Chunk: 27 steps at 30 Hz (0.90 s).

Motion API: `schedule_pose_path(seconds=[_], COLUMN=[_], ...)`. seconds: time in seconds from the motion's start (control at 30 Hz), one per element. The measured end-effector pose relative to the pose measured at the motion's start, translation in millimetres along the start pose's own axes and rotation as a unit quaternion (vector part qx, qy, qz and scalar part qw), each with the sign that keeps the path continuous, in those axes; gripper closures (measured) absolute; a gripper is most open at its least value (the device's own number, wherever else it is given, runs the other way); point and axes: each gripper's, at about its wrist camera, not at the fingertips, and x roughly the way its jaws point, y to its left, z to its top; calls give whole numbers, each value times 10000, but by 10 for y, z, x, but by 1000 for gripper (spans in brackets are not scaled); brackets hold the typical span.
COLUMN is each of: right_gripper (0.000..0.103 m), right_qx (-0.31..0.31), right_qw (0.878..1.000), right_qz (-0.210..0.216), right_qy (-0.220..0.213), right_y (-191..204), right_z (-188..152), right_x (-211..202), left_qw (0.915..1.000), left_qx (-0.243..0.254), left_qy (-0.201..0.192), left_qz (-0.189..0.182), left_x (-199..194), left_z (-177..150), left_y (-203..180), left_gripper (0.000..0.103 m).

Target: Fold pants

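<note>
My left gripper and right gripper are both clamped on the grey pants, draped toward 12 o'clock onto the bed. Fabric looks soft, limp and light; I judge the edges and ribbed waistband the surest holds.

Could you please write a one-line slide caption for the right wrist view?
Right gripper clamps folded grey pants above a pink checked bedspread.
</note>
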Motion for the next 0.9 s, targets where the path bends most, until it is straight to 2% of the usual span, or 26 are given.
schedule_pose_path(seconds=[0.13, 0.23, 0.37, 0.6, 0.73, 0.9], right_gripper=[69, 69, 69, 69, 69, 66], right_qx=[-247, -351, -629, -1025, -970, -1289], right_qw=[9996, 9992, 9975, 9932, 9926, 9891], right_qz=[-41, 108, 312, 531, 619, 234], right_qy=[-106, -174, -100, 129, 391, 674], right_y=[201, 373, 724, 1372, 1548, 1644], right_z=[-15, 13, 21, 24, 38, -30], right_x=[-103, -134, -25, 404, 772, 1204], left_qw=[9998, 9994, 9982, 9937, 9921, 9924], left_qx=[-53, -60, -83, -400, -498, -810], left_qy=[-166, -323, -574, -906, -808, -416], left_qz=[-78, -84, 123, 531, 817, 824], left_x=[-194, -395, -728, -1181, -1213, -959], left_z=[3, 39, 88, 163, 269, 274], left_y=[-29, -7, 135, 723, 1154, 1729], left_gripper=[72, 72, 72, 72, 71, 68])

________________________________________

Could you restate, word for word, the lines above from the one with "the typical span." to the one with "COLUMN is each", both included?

> Solution for this exercise
Motion API: `schedule_pose_path(seconds=[_], COLUMN=[_], ...)`. seconds: time in seconds from the motion's start (control at 30 Hz), one per element. The measured end-effector pose relative to the pose measured at the motion's start, translation in millimetres along the start pose's own axes and rotation as a unit quaternion (vector part qx, qy, qz and scalar part qw), each with the sign that keeps the path continuous, in those axes; gripper closures (measured) absolute; a gripper is most open at its least value (the device's own number, wherever else it is given, runs the other way); point and axes: each gripper's, at about its wrist camera, not at the fingertips, and x roughly the way its jaws point, y to its left, z to its top; calls give whole numbers, each value times 10000, but by 10 for y, z, x, but by 1000 for gripper (spans in brackets are not scaled); brackets hold the typical span.
COLUMN is each of: right_gripper (0.000..0.103 m), right_qx (-0.31..0.31), right_qw (0.878..1.000), right_qz (-0.210..0.216), right_qy (-0.220..0.213), right_y (-191..204), right_z (-188..152), right_x (-211..202), left_qw (0.915..1.000), left_qx (-0.243..0.254), left_qy (-0.201..0.192), left_qz (-0.189..0.182), left_x (-199..194), left_z (-177..150), left_y (-203..180), left_gripper (0.000..0.103 m).

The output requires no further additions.